Moreover, we know that these functions and derivatives with respect to x are entire in ρ of exponential type.

We denote by \(\Delta (\rho ):=V(y(x,\rho ))\) the characteristic function for L. This relation together with (1.3) and (2.4) gives for sufficiently large ρ:

$$\begin{aligned} \Delta (\rho )={}&\rho \sqrt{1+H_{1}^{2}} {\biggl(} \biggl(\alpha ^{+}- \frac{1}{2}\beta h_{1} \biggr) \\ &{}\times\sqrt{1+A_{1}^{2}}\sin \biggl( \frac{1}{2i}\ln \frac{i-H_{1}}{i+H_{1}}+\frac{1}{2i}\ln \frac{i-A_{1}}{i+A_{1}}-\bigl(\rho \pi -Q(\pi ) \bigr) \biggr) \\ &{}+ \biggl(\alpha ^{-}+\frac{1}{2}\beta h_{1} \biggr) \sqrt{1+A_{2}^{2}} \sin \biggl(\frac{1}{2i}\ln \frac{i-H_{1}}{i+H_{1}}+\frac{1}{2i}\ln \frac{i-A_{2}}{i+A_{2}} \biggr) {\biggr)} \\ &{} +O \bigl(\exp \bigl( \vert \Im \rho \vert \pi \bigr) \bigr). \end{aligned}$$

The roots of this characteristic function are the eigenvalues of L [5], and these eigenvalues have the following asymptotic formula for sufficiently large n:

$$ \rho _{n}=n+\omega +O \biggl(\frac{1}{n} \biggr), $$
(2.5)

where \(\omega =\frac{1}{\pi }Q(\pi )+\frac{1}{2\pi i}\ln \frac{i-H_{1}}{i+H_{1}}+\frac{1}{2\pi i}\ln \frac{i-A_{1}}{i+A_{1}}\). Also, using the known method [5], one gets

$$ \bigl\vert \Delta (\rho ) \bigr\vert \geq C_{\delta } \vert \rho \vert \exp \bigl( \vert \Im \rho \vert \pi \bigr) $$
(2.6)

for large enough \(\rho \in G_{\delta }:=\{\rho \in \mathbb{C}; \mid \rho -\rho _{n} \mid \geq \delta, \forall n,\}\) and some positive constant \(C_{\delta }\).

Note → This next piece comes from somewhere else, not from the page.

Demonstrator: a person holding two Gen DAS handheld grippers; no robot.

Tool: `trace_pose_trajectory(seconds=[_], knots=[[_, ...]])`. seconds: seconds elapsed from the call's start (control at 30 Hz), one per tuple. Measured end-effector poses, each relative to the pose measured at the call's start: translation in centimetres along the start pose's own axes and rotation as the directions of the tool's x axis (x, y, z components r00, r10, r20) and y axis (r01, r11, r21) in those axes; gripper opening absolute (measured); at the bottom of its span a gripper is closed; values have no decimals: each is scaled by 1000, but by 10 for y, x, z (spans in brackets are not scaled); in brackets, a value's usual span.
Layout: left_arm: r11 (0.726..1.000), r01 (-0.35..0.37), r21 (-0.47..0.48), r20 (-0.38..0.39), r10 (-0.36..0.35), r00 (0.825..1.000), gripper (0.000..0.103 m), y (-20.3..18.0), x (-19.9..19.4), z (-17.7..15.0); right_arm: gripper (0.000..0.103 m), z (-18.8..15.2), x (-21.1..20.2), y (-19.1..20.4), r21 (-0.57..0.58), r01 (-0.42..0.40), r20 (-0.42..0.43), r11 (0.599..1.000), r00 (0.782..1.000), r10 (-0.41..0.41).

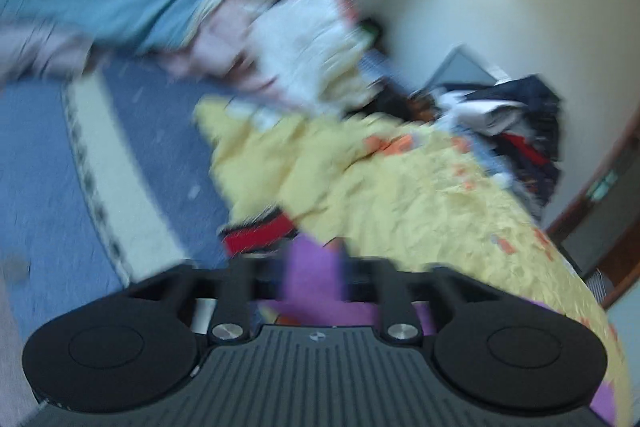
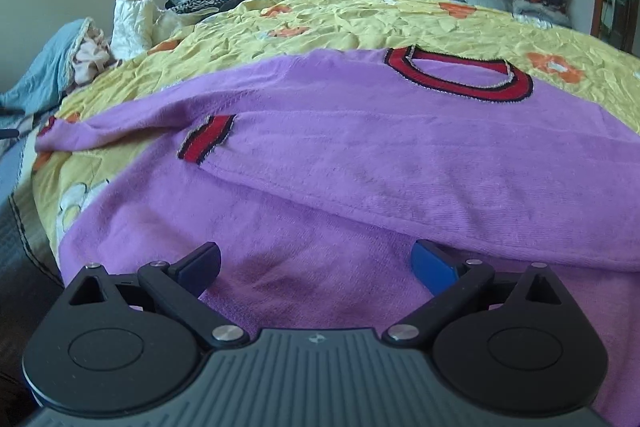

In virtue of Ref. [7, 15], we bring the following lemma which is momentous to demonstrating the main results of our article.

Lemma 2.1

For any entire function \(g(\rho )\neq 0\) of exponential type, the following inequality holds:

$$\begin{aligned} \lim_{r\rightarrow \infty }\frac{n(r)}{r}\leq \frac{1}{2\pi } \int _{0}^{2 \pi }h_{g}(\theta )\,d\theta, \end{aligned}$$

where \(n(r)\) is the number of zeros of \(g(\rho )\) in the disk \(|\rho |\leq r\) and \(h_{g}(\theta ):=\limsup_{r\rightarrow \infty } \frac{\ln |g(re^{i\theta })|}{r}\) with \(\rho =re^{i\theta }\).

Lemma 2.2

Assume that \(f(z)\) is an entire function of order less than one. If \(\lim_{|x|\longrightarrow \infty, x\in \mathbb{R}}f(ix)=0\), then \(f(z)=0\) on the whole complex plane.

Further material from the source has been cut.